Illustrative Reading
Terry S. Yoo (Editor), Insight into Images: Principles and Practice for Segmentation, Registration, and Image Analysis, AK Peters Publishers, July 29, 2004

Potential Course Overlap
Volumetric images are also treated in ECS 177, but the emphasis there is on the visualization rather than automated extraction of high-level data. Two-dimensional image processing is treated in greater mathematical depth in EEC 206 and EEC 208, graduate courses which are currently taught infrequently.

Course Category

ECS 171: Machine Learning

Subject
ECS 171
Title
Machine Learning
Status
Active
Units
4.0
Effective Term
2020 Spring Quarter
Learning Activities
Lecture: 3 hours
Discussion: 1 hour
Description
Introduction to machine learning. Supervised & unsupervised learning, including classification, dimensionality reduction, regression & clustering using modern machine learning methods. Applications of machine learning to other fields. GE Prior to Fall 2011: SciEng.

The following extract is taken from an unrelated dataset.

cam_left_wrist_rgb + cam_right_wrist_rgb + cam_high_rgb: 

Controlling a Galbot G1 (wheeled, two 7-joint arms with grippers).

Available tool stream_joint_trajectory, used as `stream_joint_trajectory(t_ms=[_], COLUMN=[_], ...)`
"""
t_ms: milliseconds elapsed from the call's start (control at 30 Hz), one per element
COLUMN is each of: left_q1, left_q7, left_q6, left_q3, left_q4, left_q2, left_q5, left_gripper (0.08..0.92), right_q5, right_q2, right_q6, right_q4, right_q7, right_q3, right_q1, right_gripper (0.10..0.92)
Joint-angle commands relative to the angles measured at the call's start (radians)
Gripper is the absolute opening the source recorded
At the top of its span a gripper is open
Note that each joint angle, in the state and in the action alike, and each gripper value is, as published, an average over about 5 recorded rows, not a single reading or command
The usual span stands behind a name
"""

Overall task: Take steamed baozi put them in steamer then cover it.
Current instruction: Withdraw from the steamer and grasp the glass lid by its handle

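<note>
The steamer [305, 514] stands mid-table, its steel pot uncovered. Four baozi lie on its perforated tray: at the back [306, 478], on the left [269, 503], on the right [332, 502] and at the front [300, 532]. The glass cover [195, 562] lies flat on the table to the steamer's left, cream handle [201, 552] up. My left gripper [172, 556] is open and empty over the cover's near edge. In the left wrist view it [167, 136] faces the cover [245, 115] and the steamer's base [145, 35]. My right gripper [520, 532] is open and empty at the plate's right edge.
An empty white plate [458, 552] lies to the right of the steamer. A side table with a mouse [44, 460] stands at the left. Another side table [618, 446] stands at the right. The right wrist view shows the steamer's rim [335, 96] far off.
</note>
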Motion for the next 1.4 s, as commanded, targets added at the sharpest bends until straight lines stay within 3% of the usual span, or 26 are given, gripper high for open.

GE: SE.
Prerequisites
(ECS 032B or ECS 036C); (STA 032 or STA 035B or STA 100 or STA 131A or MAT 135A or ECS 132 or EEC 161); (MAT 022A or MAT 027A or MAT 067)
Enrollment Restrictions
Pass One open to Computer Science, Computer Science & Engineering, and Cognitive Science Majors only; Pass Two open to undergraduate students only.
Expanded Course Description

Summary of Course Content
This course will provide an introduction to machine learning methods and learning theory. Students will acquire a general background on machine learning and pattern recognition, including state-of-the-art techniques in supervised and unsupervised learning. The course will include five problem sets that are related to the course outline. Students will work individually or as part of teams to complete a term project that will pertain on the application of these methods in different scientific fields. Topics will include:

  1. Supervised learning
    1. Regression
    2. Generative learning
      1. Naive Bayes
      2. Bayesian learning
    3. Discriminative learning
      1. K-nearest neighbors
      2. Decision trees
      3. Support Vector Machines (SVM) and kernels 2) Unsupervised learning
        1. Clustering (K-means, hierarchical)
        2. Dimensionality reduction methods (principal component analysis, independent component analysis)
        3. Association rule mining
        4. Self-organizing maps
      4. Learning theory
        1. Bias-variance trade-offs
        2. Kernels
        3. Statistical validation
        4. VC Theory
      5. ML applications in other fields (Social networks, biology, image processing) Students will have to complete a computational/review project in coordination with the instructor.

Illustrative Reading

  • C. Bishop. Pattern Recognition and Machine Learning. Springer, 2007 • Technical papers and class notes will be used.

Potential Course Overlap
There is an overlap with ECS 170, related to feature extraction methods and Bayesian methods. This overlap is minimal and the treatment of the underlying methods is fundamentally different: ECS 170 focuses on AI algorithms and logic-based decision making while ECS 171 takes a pattern recognition and machine-learning approach.